INFORMATION SHOWN ::
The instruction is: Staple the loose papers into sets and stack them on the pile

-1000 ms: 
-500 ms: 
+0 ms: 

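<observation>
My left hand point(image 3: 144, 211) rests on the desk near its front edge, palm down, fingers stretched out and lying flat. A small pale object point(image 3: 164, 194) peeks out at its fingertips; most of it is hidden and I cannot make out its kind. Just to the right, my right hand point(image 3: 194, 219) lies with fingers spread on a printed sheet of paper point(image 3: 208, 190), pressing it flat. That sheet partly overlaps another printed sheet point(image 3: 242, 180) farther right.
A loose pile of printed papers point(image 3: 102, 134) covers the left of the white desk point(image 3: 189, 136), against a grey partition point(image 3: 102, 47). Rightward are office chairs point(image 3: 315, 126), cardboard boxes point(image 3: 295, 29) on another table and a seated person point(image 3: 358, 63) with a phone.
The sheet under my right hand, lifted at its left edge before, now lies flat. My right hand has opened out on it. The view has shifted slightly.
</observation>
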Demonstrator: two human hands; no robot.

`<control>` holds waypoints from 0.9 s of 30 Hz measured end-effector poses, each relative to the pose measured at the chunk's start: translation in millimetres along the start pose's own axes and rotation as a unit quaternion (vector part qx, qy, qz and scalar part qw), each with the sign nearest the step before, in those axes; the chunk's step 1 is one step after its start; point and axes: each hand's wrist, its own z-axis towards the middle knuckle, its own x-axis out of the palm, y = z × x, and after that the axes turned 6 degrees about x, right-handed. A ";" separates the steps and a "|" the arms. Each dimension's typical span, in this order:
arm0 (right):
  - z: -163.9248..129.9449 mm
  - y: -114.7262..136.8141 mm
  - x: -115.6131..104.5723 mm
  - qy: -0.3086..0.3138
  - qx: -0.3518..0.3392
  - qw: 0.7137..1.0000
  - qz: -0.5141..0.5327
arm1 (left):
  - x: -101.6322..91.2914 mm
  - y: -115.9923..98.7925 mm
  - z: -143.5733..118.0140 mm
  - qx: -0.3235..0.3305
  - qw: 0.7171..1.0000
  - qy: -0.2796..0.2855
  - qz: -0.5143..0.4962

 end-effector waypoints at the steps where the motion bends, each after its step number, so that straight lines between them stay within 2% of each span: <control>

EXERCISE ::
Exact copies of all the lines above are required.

RESPONSE BELOW ::
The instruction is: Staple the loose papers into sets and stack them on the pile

-1000 ms: 
-500 ms: 
+0 ms: 

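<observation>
My left hand point(image 3: 144, 211) rests on the desk near its front edge, palm down, fingers stretched out and lying flat. A small pale object point(image 3: 164, 194) peeks out at its fingertips; most of it is hidden and I cannot make out its kind. Just to the right, my right hand point(image 3: 194, 219) lies with fingers spread on a printed sheet of paper point(image 3: 208, 190), pressing it flat. That sheet partly overlaps another printed sheet point(image 3: 242, 180) farther right.
A loose pile of printed papers point(image 3: 102, 134) covers the left of the white desk point(image 3: 189, 136), against a grey partition point(image 3: 102, 47). Rightward are office chairs point(image 3: 315, 126), cardboard boxes point(image 3: 295, 29) on another table and a seated person point(image 3: 358, 63) with a phone.
The sheet under my right hand, lifted at its left edge before, now lies flat. My right hand has opened out on it. The view has shifted slightly.
</observation>
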Demonstrator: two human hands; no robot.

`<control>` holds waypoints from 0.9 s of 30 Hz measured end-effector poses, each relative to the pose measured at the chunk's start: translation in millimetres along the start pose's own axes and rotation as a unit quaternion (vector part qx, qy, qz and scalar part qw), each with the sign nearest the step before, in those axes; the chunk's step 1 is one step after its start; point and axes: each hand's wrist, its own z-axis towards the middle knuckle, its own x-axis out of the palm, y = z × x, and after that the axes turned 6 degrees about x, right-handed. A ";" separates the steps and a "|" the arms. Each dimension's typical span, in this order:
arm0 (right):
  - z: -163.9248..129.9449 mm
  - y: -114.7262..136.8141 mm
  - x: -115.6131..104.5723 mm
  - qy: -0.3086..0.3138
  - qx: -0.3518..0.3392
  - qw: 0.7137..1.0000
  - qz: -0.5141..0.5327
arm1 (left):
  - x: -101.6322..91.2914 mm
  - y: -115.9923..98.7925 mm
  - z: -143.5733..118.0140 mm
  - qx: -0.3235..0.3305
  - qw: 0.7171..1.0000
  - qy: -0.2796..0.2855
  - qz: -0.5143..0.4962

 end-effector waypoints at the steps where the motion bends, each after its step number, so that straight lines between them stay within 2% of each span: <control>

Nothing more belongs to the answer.